WORK INSTRUCTION: A single stretch of the material below is to be transcribed exactly, starting at the line with "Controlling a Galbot" and ending after the line with "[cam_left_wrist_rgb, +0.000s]".

EXCERPTED DATA: Begin

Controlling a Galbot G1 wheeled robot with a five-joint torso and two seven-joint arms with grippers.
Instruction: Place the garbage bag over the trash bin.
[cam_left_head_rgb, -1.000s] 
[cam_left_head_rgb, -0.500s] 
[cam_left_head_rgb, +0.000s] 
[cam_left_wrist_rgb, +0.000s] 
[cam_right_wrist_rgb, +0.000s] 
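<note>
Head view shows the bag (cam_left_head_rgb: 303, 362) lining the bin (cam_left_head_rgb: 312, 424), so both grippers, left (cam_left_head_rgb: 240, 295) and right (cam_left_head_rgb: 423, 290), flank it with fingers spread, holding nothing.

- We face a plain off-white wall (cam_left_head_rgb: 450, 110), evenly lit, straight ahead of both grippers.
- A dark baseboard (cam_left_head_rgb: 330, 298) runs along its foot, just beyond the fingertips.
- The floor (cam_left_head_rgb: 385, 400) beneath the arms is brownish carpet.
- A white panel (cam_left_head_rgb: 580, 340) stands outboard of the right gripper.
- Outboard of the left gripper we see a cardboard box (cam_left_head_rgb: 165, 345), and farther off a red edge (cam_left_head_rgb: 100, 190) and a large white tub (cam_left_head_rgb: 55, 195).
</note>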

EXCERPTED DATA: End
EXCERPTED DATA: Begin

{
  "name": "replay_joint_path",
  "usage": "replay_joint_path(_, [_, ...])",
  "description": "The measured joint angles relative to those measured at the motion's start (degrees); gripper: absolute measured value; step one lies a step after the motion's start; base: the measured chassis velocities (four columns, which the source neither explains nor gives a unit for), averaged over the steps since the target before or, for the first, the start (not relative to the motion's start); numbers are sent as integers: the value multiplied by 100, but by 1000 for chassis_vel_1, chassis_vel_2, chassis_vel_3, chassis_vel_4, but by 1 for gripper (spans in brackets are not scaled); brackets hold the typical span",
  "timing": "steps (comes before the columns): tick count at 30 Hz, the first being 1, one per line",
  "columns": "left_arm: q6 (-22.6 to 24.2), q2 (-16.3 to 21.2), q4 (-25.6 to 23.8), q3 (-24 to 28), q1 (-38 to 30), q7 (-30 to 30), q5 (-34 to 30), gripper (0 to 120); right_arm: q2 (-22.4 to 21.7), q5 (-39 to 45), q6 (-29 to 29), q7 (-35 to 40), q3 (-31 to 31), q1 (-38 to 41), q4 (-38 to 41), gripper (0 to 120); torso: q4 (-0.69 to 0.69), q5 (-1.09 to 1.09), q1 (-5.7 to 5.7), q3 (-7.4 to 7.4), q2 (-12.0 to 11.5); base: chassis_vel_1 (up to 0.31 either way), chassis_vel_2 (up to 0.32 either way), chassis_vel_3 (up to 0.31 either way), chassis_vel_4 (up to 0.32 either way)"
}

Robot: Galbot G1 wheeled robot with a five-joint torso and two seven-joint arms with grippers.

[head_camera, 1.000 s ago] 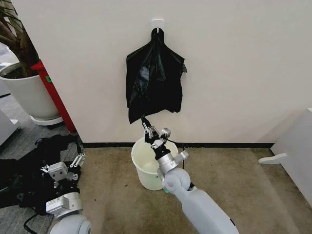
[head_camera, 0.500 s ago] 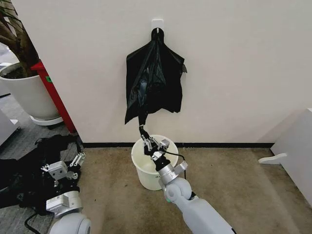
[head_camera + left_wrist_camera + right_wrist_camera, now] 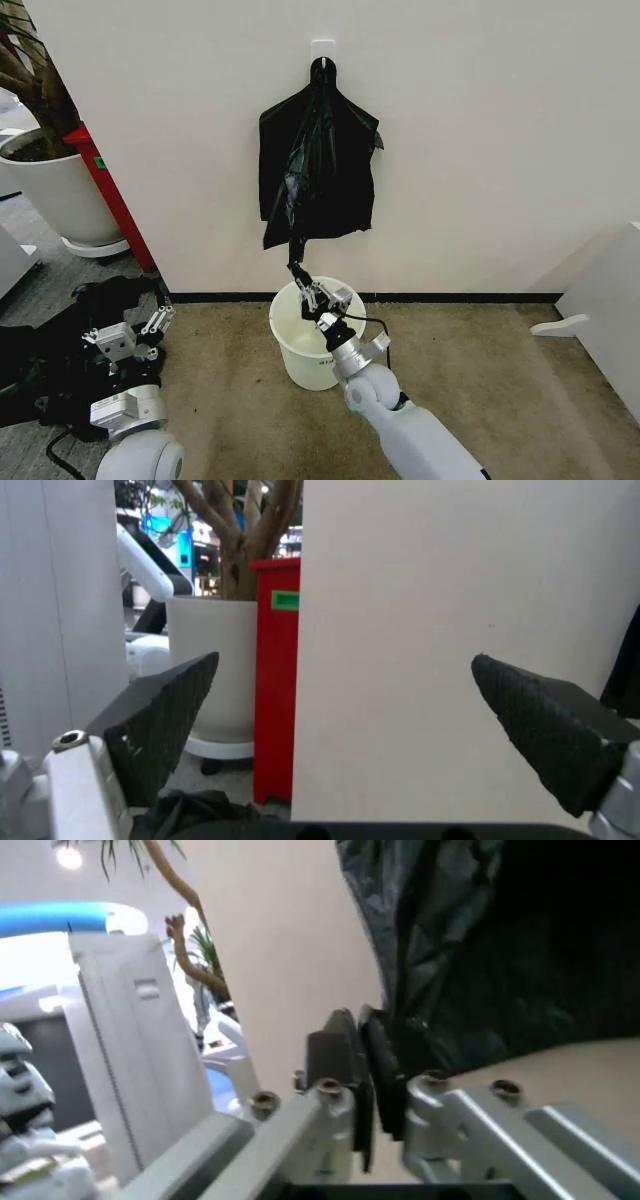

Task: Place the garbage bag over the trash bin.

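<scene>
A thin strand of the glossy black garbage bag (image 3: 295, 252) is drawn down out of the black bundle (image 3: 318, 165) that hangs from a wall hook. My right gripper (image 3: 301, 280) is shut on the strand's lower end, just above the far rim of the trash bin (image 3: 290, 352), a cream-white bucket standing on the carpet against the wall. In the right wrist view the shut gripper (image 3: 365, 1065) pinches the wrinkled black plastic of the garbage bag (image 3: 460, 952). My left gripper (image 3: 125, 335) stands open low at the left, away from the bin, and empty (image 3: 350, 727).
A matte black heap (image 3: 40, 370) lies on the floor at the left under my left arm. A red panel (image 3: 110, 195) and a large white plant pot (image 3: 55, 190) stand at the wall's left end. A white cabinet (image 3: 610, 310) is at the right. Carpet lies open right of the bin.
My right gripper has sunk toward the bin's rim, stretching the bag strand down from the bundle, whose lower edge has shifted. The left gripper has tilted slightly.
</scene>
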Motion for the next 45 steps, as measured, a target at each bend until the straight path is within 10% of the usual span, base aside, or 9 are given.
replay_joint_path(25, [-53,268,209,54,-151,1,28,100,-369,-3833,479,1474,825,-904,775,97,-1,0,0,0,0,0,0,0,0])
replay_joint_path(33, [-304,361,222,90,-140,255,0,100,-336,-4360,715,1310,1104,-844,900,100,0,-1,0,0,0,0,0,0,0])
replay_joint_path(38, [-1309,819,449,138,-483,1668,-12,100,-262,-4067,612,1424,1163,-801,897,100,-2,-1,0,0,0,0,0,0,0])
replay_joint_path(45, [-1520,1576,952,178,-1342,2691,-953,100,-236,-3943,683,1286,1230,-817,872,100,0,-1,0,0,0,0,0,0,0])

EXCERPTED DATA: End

WRITTEN SOLUTION:
Controlling a Galbot G1 wheeled robot with a five-joint torso and two seven-joint arms with grippers.
Instruction: Place the garbage bag over the trash bin.
[cam_left_head_rgb, -1.000s] 
[cam_left_head_rgb, -0.500s] 
[cam_left_head_rgb, +0.000s] 
[cam_left_wrist_rgb, +0.000s] 

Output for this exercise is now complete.